Dad couldn’t help going. Reuben is under orders. But Cecily feels like she has a choice. So . . . if she abandons her children for a while, does that make her worse or nobler?
Glad I have my life, thought Cole, as he did so often. Rather my life than anyone else’s that I know of.
“As for you, Captain Coleman,” said the President.
“Oh, I’m going with Reuben,” said Cole, without thinking who he was talking to.
“You are?” asked Nielson.
“I’m in his team,” said Cole. “I’m his number two. Whether he likes it or not. I was assigned.”
“I was thinking of reassigning you. We need a military spokesman with your
—”
“Mr. President, you wouldn’t take a fighting machine like me and waste me in front of cameras, would you? You need to watch First Blood again and think of me as being about as articulate as Stallone.”
“Rambo couldn’t have said the sentence you just said,” Cecily said.
“You said Major Malich could choose his own squad,” said Cole. He looked to Reuben for support, half expecting him to say, Obey your commander-in-chief.
“He’s right, Mr. President. I need him more than you do.”
“Then he’s yours. This meeting is adjourned.”
As they came out of the President’s office, there were several people waiting to get in. Sitting on a wooden bench, not looking eager to enter, was a slender man of perhaps thirty-five, who looked like he played tennis a little, and swam a little, but mostly read books through those rimless glasses and wrote brilliant essays with those slender, graceful fingers. The poster child for what every professor wanted to grow up to be, and what every politician wished he could put on his posters. Cole had never seen him before, but couldn’t take his eyes off him.

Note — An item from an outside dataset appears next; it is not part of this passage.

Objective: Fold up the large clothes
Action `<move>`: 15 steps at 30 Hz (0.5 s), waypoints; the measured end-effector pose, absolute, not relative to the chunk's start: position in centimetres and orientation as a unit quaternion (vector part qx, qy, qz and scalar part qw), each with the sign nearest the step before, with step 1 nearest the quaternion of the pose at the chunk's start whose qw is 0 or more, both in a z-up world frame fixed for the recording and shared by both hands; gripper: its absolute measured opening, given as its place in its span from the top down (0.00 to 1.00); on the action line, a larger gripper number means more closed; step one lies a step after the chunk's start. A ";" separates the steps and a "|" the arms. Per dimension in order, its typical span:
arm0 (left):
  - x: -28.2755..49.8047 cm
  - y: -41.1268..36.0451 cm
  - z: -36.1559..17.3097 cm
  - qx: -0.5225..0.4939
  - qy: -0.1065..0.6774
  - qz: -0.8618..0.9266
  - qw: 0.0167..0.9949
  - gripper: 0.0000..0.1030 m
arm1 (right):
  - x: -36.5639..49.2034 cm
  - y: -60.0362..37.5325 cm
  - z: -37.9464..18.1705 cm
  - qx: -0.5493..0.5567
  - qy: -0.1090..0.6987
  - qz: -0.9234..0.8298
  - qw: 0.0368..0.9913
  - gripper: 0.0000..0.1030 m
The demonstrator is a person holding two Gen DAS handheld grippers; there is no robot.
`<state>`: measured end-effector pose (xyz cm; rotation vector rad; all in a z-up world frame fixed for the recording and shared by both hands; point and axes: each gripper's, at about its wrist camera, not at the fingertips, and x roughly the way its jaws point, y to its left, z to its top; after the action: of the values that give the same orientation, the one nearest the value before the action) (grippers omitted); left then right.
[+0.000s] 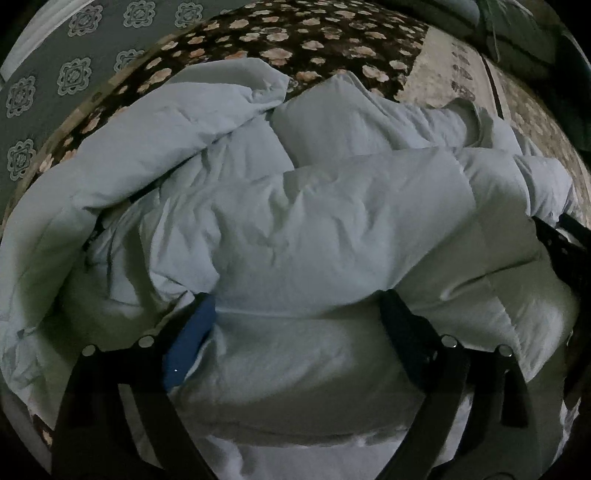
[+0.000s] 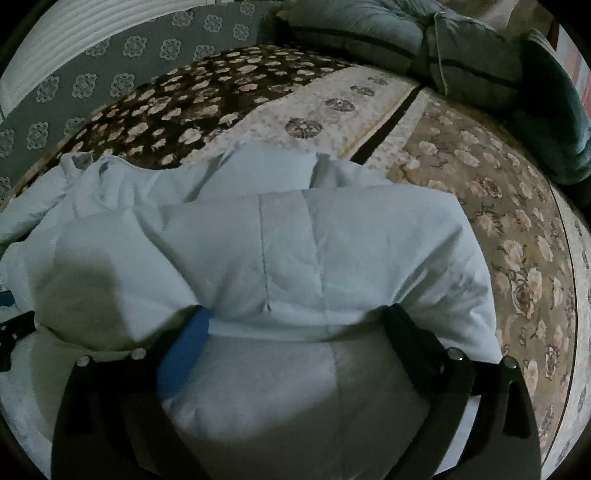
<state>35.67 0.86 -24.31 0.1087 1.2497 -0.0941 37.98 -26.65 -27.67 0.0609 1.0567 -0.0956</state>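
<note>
A large pale blue padded coat (image 1: pixel 295 221) lies bunched in thick folds on patterned carpets. My left gripper (image 1: pixel 295 299) points down into it, its jaws spread wide; puffy fabric bulges between the blue pad (image 1: pixel 192 339) and the black finger (image 1: pixel 402 321), and a fold covers both tips. In the right wrist view the same coat (image 2: pixel 295 240) fills the span of my right gripper (image 2: pixel 295 314), jaws equally wide, tips tucked under a quilted fold. Neither pair of pads visibly squeezes the fabric. The right gripper's black body (image 1: pixel 569 254) shows at the coat's right end.
A dark brown flowered carpet (image 1: pixel 295 33) lies beyond the coat, a cream one (image 2: pixel 325 110) beside it, and a tan rose-patterned one (image 2: pixel 498 221) to the right. Grey-green cushions (image 2: pixel 369 29) line the far edge. A grey patterned wall covering (image 1: pixel 55 81) stands at the left.
</note>
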 end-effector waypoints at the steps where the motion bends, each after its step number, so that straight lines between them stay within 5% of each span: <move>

The tennis-playing professor rose to his feet and held out his hand to Rube. “Soldier Boy,” said the professor.
“Professor Torrent,” said Rube. “I go by Major Malich now.”
So this was Averell Torrent, the young hotshot of the NSA’s office who had just been nominated to be NSA as his boss bumped up. The Torrent whose essays on history had been all the rage a couple of years ago. Since he was a Princeton professor then, Cole had assumed it was History For Liberals, meaning that it would be elaborate explanations of why whatever the Republican administration was doing was wrong, complete with references to global warming and the need for negotiations under all circumstances. Therefore he hadn’t read it. But Reuben knew him, and even if he was a little prickly about the “soldier boy” greeting, Rube was showing him deeper respect than he had shown to President Nielson.
“So the President has brought you aboard,” said Torrent.
“Both of us,” said Rube, including Cecily. Then he indicated Cole as well. “All three of us.”